THE TASK: Print the whole listing below exactly, skipping every picture.

SUPPLIED MATERIAL:
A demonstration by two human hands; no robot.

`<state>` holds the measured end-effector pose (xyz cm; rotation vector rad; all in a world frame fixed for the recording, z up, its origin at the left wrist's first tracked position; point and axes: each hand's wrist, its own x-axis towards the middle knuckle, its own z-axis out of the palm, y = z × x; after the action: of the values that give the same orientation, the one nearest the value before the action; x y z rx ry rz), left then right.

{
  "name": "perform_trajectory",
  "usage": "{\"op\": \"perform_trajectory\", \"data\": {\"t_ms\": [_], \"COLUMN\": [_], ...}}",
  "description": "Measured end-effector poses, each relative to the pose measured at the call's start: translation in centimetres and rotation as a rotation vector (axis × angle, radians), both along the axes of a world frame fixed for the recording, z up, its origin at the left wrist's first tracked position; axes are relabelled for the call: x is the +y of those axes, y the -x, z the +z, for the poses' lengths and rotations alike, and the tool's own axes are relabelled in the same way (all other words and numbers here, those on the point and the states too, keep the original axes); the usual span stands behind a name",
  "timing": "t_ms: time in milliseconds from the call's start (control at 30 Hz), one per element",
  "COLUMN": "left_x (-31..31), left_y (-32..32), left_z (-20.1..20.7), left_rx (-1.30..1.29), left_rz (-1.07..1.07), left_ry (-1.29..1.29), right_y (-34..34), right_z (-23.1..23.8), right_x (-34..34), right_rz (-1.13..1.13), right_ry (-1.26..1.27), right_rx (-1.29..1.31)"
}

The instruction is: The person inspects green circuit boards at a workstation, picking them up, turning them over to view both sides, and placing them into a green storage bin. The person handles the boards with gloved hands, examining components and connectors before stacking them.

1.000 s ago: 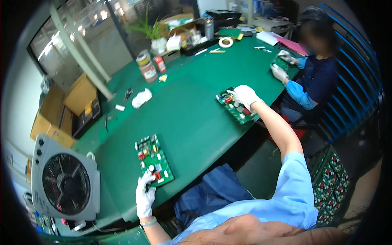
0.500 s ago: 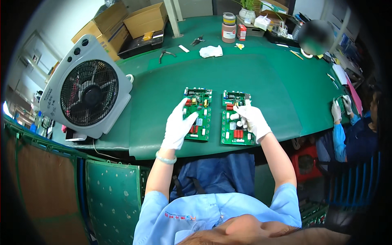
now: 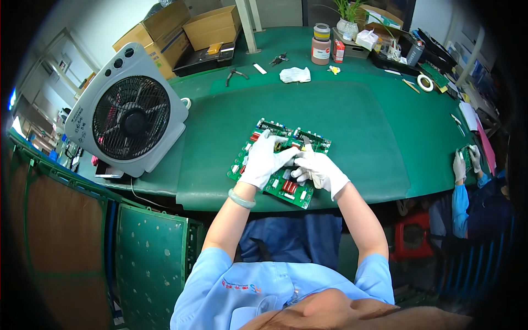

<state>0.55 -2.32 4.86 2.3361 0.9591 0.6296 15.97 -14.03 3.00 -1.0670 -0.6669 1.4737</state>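
Two green circuit boards lie close together and slanted on the table: a left board point(image 3: 237, 165) and a right board point(image 3: 298, 197). Both carry red, white and dark components. My gloved left hand point(image 3: 265, 164) rests over the left board, its fingers and thumb apart, the thumb reaching toward the right board. In my gloved right hand point(image 3: 322, 171) a slim tool with a flat grey tip point(image 3: 307, 143) is gripped above the right board; its exact kind cannot be made out. The hands hide the boards' inner edges and whether they touch.
A grey box fan point(image 3: 132, 118) stands at left. Farther back are pliers point(image 3: 237, 75), a folded white cloth point(image 3: 295, 75), a jar point(image 3: 320, 50) and cardboard boxes point(image 3: 212, 26). At right, another person's gloved hands point(image 3: 460, 166) hold a green board.
The boards, upright and apart before, are now drawn together and slanted. My hands have moved closer to each other, the right one leftward with the tool. The view has shifted slightly.
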Motion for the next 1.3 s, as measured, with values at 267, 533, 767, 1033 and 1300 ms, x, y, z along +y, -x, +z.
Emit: {"op": "perform_trajectory", "data": {"t_ms": [267, 533, 767, 1033, 1300], "left_x": [-4.2, -1.1, -1.2, -6.0, -13.4], "left_y": [-2.1, -3.0, -1.3, 14.4, 37.3], "left_z": [2.3, -1.2, -1.6, 3.0, 5.0], "left_rx": [0.228, 0.246, 0.154, -0.374, -0.010], "left_rz": [0.192, 0.156, 0.084, 0.448, 1.029], "left_ry": [-0.212, -0.507, -0.532, -0.545, -0.848], "right_y": [-8.4, -8.7, -11.2, -9.8, -16.4], "right_z": [-1.8, -4.3, -5.6, -4.4, -6.0], "right_x": [-3.4, -3.2, -3.7, -4.3, -3.1], "right_rz": [-0.658, -0.641, -0.617, -0.560, -0.198], "right_ry": [0.064, 0.046, 0.051, 0.009, 0.043], "right_rx": [-0.499, -0.487, -0.451, -0.599, -0.555]}}
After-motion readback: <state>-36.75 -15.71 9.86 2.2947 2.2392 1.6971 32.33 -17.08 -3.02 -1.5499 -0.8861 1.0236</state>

RESPONSE TO THE TASK:
A demonstration by two human hands; no robot.

`<state>` holds the measured end-effector pose (xyz cm; rotation vector rad; all in a world frame fixed for the recording, z up, its origin at the left wrist's first tracked position; point and axes: each hand's wrist, its own x-axis towards the middle knuckle, its own z-axis out of the palm, y = z × x; after the action: of the values that give the same orientation, the one nearest the value before the action; x y z rx ry rz), left then right.

{
  "name": "perform_trajectory",
  "usage": "{\"op\": \"perform_trajectory\", \"data\": {\"t_ms\": [_], \"COLUMN\": [_], ...}}",
  "description": "Measured end-effector poses, each relative to the pose measured at the call's start: translation in centimetres and rotation as a rotation vector (axis × angle, radians), both along the axes of a world frame fixed for the recording, z up, its origin at the left wrist's first tracked position; axes are relabelled for the call: x is the +y of those axes, y the -x, z the +z, for the poses' lengths and rotations alike, and the tool's own axes are relabelled in the same way (all other words and numbers here, those on the point and the states too, keep the original axes); the usual span stands behind a name",
  "timing": "t_ms: time in milliseconds from the call's start (control at 30 Hz), one per element",
  "COLUMN": "left_x (-31..31), left_y (-32..32), left_z (-20.1..20.7), left_rx (-1.30..1.29), left_rz (-1.07..1.07), left_ry (-1.29..1.29), right_y (-34..34), right_z (-23.1..23.8), right_x (-34..34), right_rz (-1.13..1.13), right_ry (-1.26..1.27), right_rx (-1.29..1.31)"
}

The instruction is: The person inspects green circuit boards at a workstation, picking them up, turning them over to view both sides, and placing them into a green storage bin. The person handles the boards with gloved hands, examining components and connectors before stacking them.

1.000 s ago: 
0.500 s ago: 
now: 

<state>0.55 -2.32 4.86 2.3361 0.9591 0.6296 15.97 -14.03 3.00 -1.0670 -0.6669 1.4737</state>
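Two green circuit boards lie close together and slanted on the table: a left board point(image 3: 237, 165) and a right board point(image 3: 298, 197). Both carry red, white and dark components. My gloved left hand point(image 3: 265, 164) rests over the left board, its fingers and thumb apart, the thumb reaching toward the right board. In my gloved right hand point(image 3: 322, 171) a slim tool with a flat grey tip point(image 3: 307, 143) is gripped above the right board; its exact kind cannot be made out. The hands hide the boards' inner edges and whether they touch.
A grey box fan point(image 3: 132, 118) stands at left. Farther back are pliers point(image 3: 237, 75), a folded white cloth point(image 3: 295, 75), a jar point(image 3: 320, 50) and cardboard boxes point(image 3: 212, 26). At right, another person's gloved hands point(image 3: 460, 166) hold a green board.
The boards, upright and apart before, are now drawn together and slanted. My hands have moved closer to each other, the right one leftward with the tool. The view has shifted slightly.
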Motion for the next 1.3 s, as measured, with values at 267, 533, 767, 1033 and 1300 ms, x, y, z along +y, -x, +z.
Emit: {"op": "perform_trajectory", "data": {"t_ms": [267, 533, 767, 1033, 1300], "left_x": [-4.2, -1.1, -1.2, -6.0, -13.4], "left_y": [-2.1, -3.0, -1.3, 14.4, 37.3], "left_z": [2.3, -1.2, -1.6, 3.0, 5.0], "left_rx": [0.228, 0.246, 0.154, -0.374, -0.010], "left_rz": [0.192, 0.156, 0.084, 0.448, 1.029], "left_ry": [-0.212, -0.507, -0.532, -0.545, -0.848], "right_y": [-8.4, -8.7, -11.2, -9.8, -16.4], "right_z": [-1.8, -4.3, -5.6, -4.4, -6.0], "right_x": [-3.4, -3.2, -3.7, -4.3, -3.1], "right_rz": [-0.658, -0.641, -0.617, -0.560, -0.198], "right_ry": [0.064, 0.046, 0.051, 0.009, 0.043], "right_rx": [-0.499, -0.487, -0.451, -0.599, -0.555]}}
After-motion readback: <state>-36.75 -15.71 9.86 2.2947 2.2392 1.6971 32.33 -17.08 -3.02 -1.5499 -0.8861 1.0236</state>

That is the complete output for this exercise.